Gulping, Clarke strips her cheek of the comfort of his palm, only to feel his fingers combing circles into the back of her neck a moment later.  “So you can do this.  I’m not – do you know how much experience I have with kids?”

“I’m assuming you mean beyond the entire camp you’ve helped keep alive.”

Clarke’s jaw trembles and locks.  “Not all of them.” A cliff’s edge slices against her mind, the memory of the small figure that plummeted from its height still managing to wind her.

“Hey.”  Somehow, even with both of his hands stretched across her skin, the hold he keeps on her gaze seems the tightest.  “That’s not on you.  That’s not what I’m talking about, and you know it.”

Her eyebrows curve towards her brow.  “Oh, do I.”

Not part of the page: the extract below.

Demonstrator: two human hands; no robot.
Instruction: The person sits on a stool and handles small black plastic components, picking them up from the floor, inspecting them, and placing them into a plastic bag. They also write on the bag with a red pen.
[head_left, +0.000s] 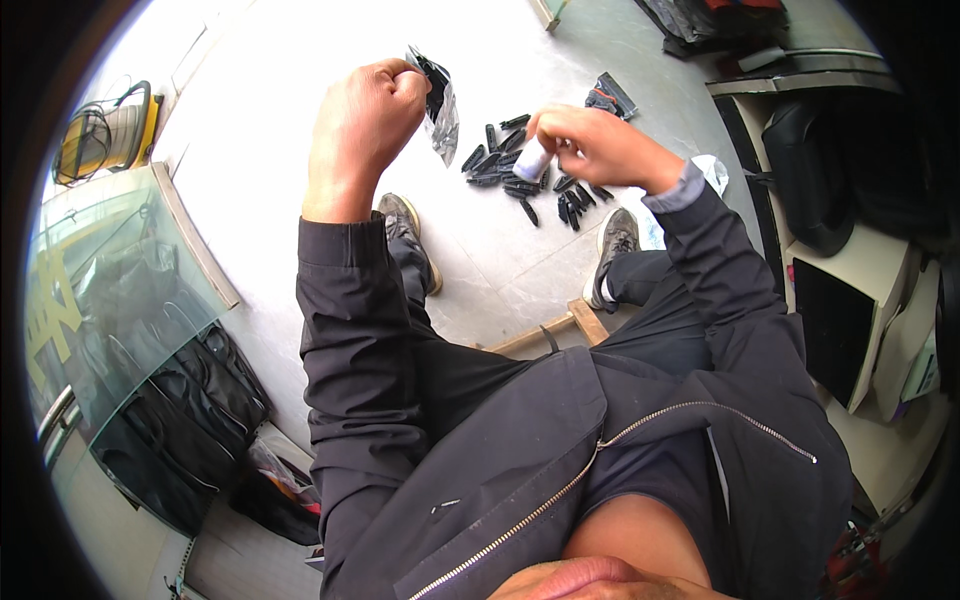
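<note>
My left hand (371, 105) is closed at the top of a clear plastic bag (443, 127) that hangs beside it with black pieces inside. My right hand (592, 142) pinches a small white roll-like object (533, 160), blurred, over the floor. Below the hands several small black plastic parts (512, 161) lie scattered in a loose pile on the tiles. A second clear bag (611, 96) with black pieces and an orange-red strip lies behind my right hand.
My shoes (401, 225) flank the pile, and a wooden stool frame (589, 322) shows beneath me. A white plastic bag (711, 172) lies at right. A glass panel (112, 262) with dark clothing stands left, near a yellow cable reel (112, 139). A cabinet (847, 300) is at right.
</note>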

If he notices her sarcasm, he chooses to ignore it.  “Just like you know that you haven’t gone a day without taking care of someone since we landed on the ground.  That you didn’t have to take charge – hell, that I didn’t make it easy for you – but you did anyway.”  She doesn’t realize her fist has uncurled until she feels Bellamy’s fingers tangle among hers with a squeeze.  “Just like you know that we make a damn good team.”

Curling herself against his chest, Clarke feels a shrug work its way from her shoulders to her mouth.  “That I do know.”  Even if certainty abandoned her over everything else (and she’s fairly sure it has), she’d still be positive of that.

His mouth presses down against the dried sweat coating her forehead.  “We’ll figure this out, alright?”

A murmured yeah slips from her lips, stowed away on a short breath.  For the first time in nearly an hour, the stress burrowed deep into her shoulders eases a fraction.  “We’ll figure it out.”